En ocasiones, el alzar la cabeza y observar de frente los terribles ojos del mundo puede aterrarnos. Digo, con falseada inocencia, que esto ocurre en ciertos momentos, cuando bien sé que puede ser una constante en los caracteres sensibles como el mío. Es por esto que cabe destacar, con el corazón lleno de goce, cuando un descuido, un dejo de permisividad, una pequeña y franca negligencia, resulta en un episodio encantador para el alma y los sentidos que la alimentan.

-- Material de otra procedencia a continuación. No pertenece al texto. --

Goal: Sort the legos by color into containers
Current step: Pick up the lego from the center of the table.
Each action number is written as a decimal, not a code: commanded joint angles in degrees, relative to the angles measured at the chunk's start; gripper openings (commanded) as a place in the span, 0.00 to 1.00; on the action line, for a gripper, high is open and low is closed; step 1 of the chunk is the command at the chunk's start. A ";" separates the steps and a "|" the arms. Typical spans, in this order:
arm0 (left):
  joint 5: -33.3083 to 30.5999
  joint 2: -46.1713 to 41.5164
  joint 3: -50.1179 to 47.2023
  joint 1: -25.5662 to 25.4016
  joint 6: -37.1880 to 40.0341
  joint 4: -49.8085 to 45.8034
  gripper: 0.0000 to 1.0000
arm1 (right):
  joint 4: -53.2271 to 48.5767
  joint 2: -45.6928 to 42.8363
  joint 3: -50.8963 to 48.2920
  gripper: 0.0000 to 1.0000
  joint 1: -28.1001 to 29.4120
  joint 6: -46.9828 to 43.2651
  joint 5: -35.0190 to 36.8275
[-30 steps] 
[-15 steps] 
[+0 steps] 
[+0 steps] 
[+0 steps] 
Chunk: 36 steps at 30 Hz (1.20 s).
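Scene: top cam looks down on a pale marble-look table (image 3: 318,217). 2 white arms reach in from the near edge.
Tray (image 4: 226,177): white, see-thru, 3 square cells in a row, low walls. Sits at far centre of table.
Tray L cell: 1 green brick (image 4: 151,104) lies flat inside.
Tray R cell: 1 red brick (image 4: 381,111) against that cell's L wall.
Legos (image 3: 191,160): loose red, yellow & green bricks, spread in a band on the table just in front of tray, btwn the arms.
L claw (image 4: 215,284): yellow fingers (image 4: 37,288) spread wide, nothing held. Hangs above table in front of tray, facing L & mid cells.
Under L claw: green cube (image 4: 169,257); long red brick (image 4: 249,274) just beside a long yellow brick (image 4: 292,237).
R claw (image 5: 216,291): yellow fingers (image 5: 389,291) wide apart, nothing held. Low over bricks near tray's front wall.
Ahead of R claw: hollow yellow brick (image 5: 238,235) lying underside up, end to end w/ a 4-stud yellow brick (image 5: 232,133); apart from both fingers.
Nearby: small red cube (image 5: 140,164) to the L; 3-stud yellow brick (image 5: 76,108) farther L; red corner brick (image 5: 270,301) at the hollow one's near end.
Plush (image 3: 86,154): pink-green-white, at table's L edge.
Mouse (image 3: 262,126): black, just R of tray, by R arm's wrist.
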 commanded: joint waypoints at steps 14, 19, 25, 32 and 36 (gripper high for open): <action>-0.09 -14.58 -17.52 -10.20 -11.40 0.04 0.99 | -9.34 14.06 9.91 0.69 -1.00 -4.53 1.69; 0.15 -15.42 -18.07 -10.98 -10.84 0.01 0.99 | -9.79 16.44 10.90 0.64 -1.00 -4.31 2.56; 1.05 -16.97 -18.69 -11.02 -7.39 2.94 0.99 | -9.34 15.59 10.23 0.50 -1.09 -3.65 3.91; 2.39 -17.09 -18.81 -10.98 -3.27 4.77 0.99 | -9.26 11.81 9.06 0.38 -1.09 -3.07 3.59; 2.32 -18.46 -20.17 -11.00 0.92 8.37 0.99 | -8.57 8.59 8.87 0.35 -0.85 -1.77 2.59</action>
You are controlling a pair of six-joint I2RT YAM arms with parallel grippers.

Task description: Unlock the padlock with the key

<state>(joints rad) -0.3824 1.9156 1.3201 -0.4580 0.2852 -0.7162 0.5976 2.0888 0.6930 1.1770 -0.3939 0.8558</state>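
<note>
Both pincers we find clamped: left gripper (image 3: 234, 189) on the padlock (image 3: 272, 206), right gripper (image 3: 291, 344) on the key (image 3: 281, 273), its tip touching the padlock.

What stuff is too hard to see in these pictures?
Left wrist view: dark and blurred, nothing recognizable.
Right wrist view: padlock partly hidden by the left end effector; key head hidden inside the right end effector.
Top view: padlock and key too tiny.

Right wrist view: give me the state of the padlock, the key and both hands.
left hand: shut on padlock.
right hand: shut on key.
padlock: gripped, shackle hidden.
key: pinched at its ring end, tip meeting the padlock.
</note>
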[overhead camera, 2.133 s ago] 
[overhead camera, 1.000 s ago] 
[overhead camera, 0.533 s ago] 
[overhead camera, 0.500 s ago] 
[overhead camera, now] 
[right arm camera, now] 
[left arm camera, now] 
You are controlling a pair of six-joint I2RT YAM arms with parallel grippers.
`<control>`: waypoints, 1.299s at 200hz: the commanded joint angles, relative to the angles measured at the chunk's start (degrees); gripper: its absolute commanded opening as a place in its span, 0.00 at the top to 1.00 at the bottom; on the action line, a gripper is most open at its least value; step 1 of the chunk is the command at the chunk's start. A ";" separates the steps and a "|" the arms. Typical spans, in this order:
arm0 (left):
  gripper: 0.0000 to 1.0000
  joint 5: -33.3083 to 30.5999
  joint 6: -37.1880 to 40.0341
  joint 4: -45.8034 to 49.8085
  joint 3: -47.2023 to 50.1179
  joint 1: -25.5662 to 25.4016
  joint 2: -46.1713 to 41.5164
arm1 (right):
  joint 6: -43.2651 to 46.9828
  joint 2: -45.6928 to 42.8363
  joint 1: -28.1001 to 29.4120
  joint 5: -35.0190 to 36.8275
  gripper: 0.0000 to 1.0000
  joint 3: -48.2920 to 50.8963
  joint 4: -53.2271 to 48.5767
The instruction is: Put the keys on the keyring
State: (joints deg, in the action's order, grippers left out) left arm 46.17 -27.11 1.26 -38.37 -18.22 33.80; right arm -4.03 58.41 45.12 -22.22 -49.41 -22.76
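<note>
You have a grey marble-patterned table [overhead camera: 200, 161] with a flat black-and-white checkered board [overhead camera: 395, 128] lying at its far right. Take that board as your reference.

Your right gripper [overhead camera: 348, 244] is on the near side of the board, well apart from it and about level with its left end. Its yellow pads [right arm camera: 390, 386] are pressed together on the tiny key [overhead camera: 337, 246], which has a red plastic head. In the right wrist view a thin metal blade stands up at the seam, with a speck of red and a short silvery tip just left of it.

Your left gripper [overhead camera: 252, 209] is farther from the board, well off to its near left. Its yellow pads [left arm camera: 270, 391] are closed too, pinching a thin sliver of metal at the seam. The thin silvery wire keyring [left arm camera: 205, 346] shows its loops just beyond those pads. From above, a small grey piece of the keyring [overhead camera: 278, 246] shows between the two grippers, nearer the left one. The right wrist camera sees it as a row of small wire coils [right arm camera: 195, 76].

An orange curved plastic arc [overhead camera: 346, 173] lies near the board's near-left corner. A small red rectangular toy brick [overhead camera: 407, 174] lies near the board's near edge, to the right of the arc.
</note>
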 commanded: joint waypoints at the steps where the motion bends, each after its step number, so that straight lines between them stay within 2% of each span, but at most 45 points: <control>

Hoy levanté la cabeza, despegué mis embotados ojos de este mundo frío y voraz por un breve momento. Fue entonces que mis sentidos colapsaron, que mi alma, tan frágil, sucumbió. Frente a mí se encontraba la belleza del mundo. Tras aquellos ojos color miel, de mirada infantil e inconciente de su poder, se ocultaba deseando la más perversa exhibición. Tardé un par de segundos en reaccionar. Mis ojos cayeron por temor y por burda cobardía. No había qué temer, la belleza no posaría su vista en mí, pensé apesadumbrado.
Pero me equivocaba. Éste ser de rasgos celestiales demostró, para mi asombro y profunda alegría, su condición humana. Ahora sé que estuve equivocado y que lo correcto debió ser sentir desilusión, pero en ese momento no se me ocurrió nada de eso. Mis ojos observaron absortos los suyos que me miraban de frente. En ese momento cada uno de sus ondulados cabellos resplandecía con la misma fuerza inexorable que expelía su mirada. Por un segundo perdí conciencia y me olvidé de todo cuanto me rodeaba, sólo estaba ella, radiante y excelsa. Luego caí al mundo, la bella había vuelto a su sitial. Admiré un momento su perfil exquisito, y juro que la vi resplandecer entre las personas que la rodeaban.
Luego intenté volver a mis cosas, a mi lectura, pero el recuerdo de sus ojos en los míos no me abandonaría fácilmente. Es que una mirada de esas debería bastar para darle sentido a una vida, para hacer girar un universo nimio y oscuro. Al partir, turbado por emociones contrapuestas, noté que era apenas una niña, una jovencita, la portadora de de la hermosura. Reparé en lo que antes no había observado: sus juegos, sus gestos, sus palabras. Estos carecían completamente de la belleza, el equilibrio y la perfección estética que la muchacha irradiaba. Entonces entendí que no debía de ser completa, y que tampoco debía serlo. También comprendí, en ese mismo instante, que la belleza sería, tarde o temprano, arrebatada por algún ser incapaz de comprenderla y apreciarla, de ofrecerle el sinfín de ditirambos que merece. En el mejor de los casos, hablando desde lo bello y poético, sería el tiempo, o la muerte quien tomaría la belleza para alejarla del mundo indigno. Al fin y al cabo, pienso ahora, esto sería lo mejor: este mundo y sus espectadores no merecen tanta beldad.